Emotions flowed amongst the Mercer Island City Councilmembers at their Oct. 17 regular hybrid meeting regarding what has occurred in the Middle East over the last two weeks.

“The divisiveness, the horror, it’s unspeakable and it’s affecting my family and friends and several of them are deployed and several have lost many family members and loved ones,” said councilmember Wendy Weiker over the Zoom platform.

The full council voiced its support for those affected by the attacks in Israel, both through individual comments and by approving a proclamation to “condemn the attacks against the State of Israel and pledge unwavering support to the Jewish population on Mercer Island, ensuring that Mercer Island remains a place of safety, unity, and support,” according to a city document.

According to Deputy Mayor Dave Rosenbaum, council also approved the joint statement that he and Mayor Salim Nice issued on Oct. 10 on Nice’s X (formerly known as Twitter) page — and run in the Reporter in print and online — to be used in city communications.

Nice and Rosenbaum’s statement reads in part: “We are united, the first Ismaili Mayor in the United States and the son of a Rabbi, to denounce these abhorrent actions and call for our community to support our Jewish neighbors, so that Mercer Island remains a community grounded in unity and safety for all.”

The mayor noted that the statement and proclamation came from the heart.

Weiker thanked Nice and Rosenbaum for stepping up as city leaders and drafting the proclamation that they brought before council. Weiker showed appreciation for the proclamation’s call to action, “for taking acts of kindness and trying to find hope and light in the darkness of this time,” she said. The proclamation also urged Mercer Island residents to engage in education and community events while emphasizing the importance of unity, understanding and mutual respect amongst all Island residents.

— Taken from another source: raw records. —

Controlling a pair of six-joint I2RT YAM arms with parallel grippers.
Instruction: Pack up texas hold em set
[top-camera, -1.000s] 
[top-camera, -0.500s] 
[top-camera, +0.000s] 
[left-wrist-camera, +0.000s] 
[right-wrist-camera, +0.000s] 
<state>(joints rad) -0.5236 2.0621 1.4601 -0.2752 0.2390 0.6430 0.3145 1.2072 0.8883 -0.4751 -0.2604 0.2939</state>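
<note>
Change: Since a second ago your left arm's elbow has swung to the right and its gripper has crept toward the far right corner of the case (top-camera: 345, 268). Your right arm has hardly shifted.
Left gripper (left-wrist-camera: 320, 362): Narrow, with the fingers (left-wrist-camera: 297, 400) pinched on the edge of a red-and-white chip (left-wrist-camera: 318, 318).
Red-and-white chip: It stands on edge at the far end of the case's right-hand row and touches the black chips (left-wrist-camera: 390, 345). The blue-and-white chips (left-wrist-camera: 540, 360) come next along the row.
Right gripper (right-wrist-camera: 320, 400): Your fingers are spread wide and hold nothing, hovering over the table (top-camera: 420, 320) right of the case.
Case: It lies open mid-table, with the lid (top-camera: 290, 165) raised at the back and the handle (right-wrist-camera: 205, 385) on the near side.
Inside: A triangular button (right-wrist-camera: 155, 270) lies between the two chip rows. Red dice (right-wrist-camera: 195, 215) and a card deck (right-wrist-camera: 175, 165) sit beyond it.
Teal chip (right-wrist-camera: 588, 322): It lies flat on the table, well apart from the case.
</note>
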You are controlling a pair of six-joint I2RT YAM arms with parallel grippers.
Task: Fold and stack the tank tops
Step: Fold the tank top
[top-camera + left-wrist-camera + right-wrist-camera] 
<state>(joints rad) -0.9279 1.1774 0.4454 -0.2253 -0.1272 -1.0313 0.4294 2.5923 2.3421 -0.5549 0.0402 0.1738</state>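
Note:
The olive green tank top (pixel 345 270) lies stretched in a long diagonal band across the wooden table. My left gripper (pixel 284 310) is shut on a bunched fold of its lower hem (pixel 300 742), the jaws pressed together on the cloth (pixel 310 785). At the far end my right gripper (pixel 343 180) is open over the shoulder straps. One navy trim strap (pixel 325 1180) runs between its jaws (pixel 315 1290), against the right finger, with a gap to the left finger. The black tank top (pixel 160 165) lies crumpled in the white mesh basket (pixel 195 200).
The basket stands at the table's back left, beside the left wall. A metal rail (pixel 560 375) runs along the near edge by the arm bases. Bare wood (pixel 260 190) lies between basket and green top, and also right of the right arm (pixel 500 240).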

Rosenbaum noted that he’s deeply appreciative to the people who have helped fortify him and the Jewish community during these trying times. He encouraged the council to vote in favor of the proclamation.

He spoke from the heart, he noted, while addressing council and Islanders at the meeting: “What I want to call out, something that was special to me was the support that I received from so many members in the community, from so many places to reach out and to be a neighbor and to just say, ‘How are you?’”

Councilmember Ted Weinberg echoed Rosenbaum’s sentiments, and councilmember Jake Jacobson said he hopes Mercer Island can set an example for other cities to rise up and be heard.

“I think it’s extremely important that we as a very unique city, a remarkable city and the values that we hold most civically and individually make it very very clear how we stand,” Jacobson said.